**WHAT IS BEING ASKED**
Starting with the line that contains "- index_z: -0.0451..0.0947", copy every line through the end of the data below, exactly and with nothing added.

**DATA SHOWN**

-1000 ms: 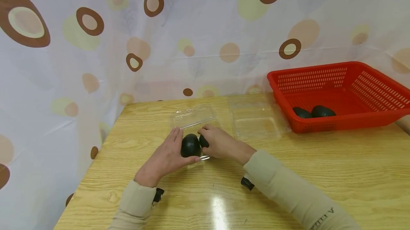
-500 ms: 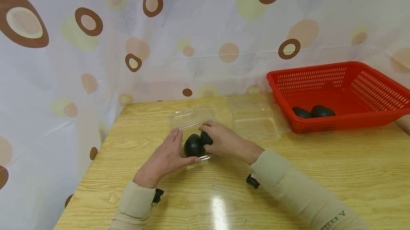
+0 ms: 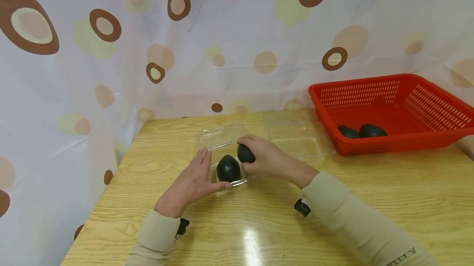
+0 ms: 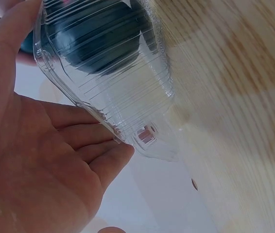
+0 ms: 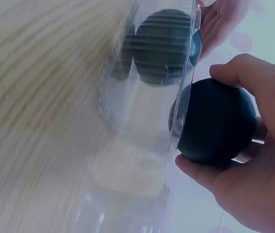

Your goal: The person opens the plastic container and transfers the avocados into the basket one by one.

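Note:
A dark green avocado [image 3: 246, 154] is pinched between the thumb and fingers of my right hand [image 3: 272, 159], at the right part of a clear plastic clamshell box [image 3: 243, 181]. In the right wrist view that held avocado [image 5: 217, 121] overlaps the box's rim. Another avocado [image 3: 228, 168] sits inside the box, left of the held one. My left hand [image 3: 189, 187] rests against the box's left end, fingers straight and thumb stretched along the front rim. Seen from the left wrist, its fingertips touch the rim of the clear box [image 4: 123, 131]. The lid [image 3: 222, 135] lies folded back.
A second clear clamshell box [image 3: 294, 138] lies unfolded to the right. Beyond it stands a red slotted basket [image 3: 392, 144] with two avocados [image 3: 372, 130] near its front left. A patterned cloth [image 3: 237, 52] hangs behind the wooden table [image 3: 207, 233].
My right hand has moved right and up in the head view with its avocado. The avocado in the box has shifted right, away from my left hand, which stays nearly still.

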`<state>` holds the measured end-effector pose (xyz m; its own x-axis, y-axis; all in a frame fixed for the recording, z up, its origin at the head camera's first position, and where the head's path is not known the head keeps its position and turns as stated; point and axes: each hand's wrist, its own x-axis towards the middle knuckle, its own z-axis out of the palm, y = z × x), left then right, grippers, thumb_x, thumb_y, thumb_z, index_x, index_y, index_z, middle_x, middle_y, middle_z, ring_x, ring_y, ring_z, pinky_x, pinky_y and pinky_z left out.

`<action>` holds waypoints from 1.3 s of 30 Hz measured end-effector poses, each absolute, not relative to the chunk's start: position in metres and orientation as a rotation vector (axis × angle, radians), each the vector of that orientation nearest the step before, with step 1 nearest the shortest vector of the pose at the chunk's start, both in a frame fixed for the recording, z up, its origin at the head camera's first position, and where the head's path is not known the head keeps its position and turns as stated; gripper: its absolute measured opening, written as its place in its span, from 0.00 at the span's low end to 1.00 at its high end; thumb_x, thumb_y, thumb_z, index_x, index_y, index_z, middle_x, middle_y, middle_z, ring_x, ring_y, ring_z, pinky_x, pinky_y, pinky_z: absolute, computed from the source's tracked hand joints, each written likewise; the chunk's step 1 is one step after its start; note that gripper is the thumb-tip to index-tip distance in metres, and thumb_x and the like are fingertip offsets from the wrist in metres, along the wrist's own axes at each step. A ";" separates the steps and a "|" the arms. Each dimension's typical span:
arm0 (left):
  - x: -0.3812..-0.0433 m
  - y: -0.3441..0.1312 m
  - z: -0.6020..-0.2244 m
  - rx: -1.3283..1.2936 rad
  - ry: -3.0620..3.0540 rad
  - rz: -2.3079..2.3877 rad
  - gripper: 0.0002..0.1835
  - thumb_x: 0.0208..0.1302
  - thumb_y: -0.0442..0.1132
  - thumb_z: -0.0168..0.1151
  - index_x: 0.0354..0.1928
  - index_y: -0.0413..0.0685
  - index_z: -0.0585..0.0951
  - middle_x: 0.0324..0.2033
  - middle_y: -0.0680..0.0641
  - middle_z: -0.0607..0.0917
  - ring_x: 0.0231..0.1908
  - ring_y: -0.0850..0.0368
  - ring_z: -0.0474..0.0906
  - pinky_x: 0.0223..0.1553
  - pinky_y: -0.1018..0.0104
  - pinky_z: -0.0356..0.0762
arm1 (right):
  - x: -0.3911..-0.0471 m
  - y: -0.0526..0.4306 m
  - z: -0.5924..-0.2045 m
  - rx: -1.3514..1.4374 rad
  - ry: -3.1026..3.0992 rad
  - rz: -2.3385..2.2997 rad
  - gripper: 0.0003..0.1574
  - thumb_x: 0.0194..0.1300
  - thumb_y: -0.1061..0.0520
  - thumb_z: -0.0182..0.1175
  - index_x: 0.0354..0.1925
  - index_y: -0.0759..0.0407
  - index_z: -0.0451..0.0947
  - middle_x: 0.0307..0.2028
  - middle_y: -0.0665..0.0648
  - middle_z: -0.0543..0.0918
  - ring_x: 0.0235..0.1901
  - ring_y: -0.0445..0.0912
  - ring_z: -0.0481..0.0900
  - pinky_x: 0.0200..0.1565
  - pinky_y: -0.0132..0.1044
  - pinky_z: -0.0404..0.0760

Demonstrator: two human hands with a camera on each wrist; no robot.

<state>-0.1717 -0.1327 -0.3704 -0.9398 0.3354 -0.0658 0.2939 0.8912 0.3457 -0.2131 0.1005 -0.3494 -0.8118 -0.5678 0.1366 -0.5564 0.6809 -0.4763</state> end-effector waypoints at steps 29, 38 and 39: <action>-0.171 -0.132 -0.372 0.490 2.952 0.531 0.64 0.54 0.70 0.67 0.77 0.33 0.49 0.77 0.34 0.49 0.78 0.41 0.43 0.76 0.47 0.52 | -0.221 0.162 -0.331 -0.785 2.923 -1.079 0.34 0.63 0.55 0.65 0.63 0.64 0.69 0.55 0.64 0.80 0.49 0.57 0.80 0.52 0.53 0.82; -0.171 -0.132 -0.373 0.488 2.953 0.532 0.63 0.55 0.69 0.67 0.77 0.33 0.49 0.77 0.33 0.49 0.78 0.41 0.43 0.75 0.46 0.54 | -0.224 0.188 -0.326 -0.694 2.926 -1.066 0.33 0.69 0.55 0.58 0.67 0.65 0.65 0.60 0.67 0.76 0.51 0.59 0.79 0.53 0.56 0.81; -0.171 -0.132 -0.373 0.489 2.953 0.531 0.63 0.55 0.69 0.67 0.77 0.33 0.49 0.77 0.33 0.49 0.78 0.41 0.44 0.75 0.46 0.54 | -0.224 0.191 -0.325 -0.678 2.924 -1.064 0.33 0.70 0.55 0.57 0.68 0.65 0.64 0.61 0.67 0.76 0.52 0.59 0.79 0.54 0.56 0.80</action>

**YOUR SOLUTION**
  - index_z: -0.0451..0.0947
  - middle_x: 0.0307..0.2028
  - middle_y: -0.0665..0.0648
  - middle_z: -0.0543..0.0918
  - ring_x: 0.0235..0.1901
  - ring_y: -0.0445..0.0912
  - ring_z: -0.0481..0.0900
  - pinky_x: 0.0200..0.1565
  - pinky_y: -0.0132..0.1044
  - pinky_z: -0.0404..0.0760

Demonstrator: two human hands with a camera on each wrist; no robot.

<state>-0.1717 -0.1327 -0.3704 -0.9398 0.3354 -0.0658 0.2939 0.8912 0.3457 -0.2131 0.1005 -0.3494 -0.8118 -0.5678 0.1366 -0.5564 0.6809 -0.4763</state> end-effector waypoints at steps 29, 38 and 39: <action>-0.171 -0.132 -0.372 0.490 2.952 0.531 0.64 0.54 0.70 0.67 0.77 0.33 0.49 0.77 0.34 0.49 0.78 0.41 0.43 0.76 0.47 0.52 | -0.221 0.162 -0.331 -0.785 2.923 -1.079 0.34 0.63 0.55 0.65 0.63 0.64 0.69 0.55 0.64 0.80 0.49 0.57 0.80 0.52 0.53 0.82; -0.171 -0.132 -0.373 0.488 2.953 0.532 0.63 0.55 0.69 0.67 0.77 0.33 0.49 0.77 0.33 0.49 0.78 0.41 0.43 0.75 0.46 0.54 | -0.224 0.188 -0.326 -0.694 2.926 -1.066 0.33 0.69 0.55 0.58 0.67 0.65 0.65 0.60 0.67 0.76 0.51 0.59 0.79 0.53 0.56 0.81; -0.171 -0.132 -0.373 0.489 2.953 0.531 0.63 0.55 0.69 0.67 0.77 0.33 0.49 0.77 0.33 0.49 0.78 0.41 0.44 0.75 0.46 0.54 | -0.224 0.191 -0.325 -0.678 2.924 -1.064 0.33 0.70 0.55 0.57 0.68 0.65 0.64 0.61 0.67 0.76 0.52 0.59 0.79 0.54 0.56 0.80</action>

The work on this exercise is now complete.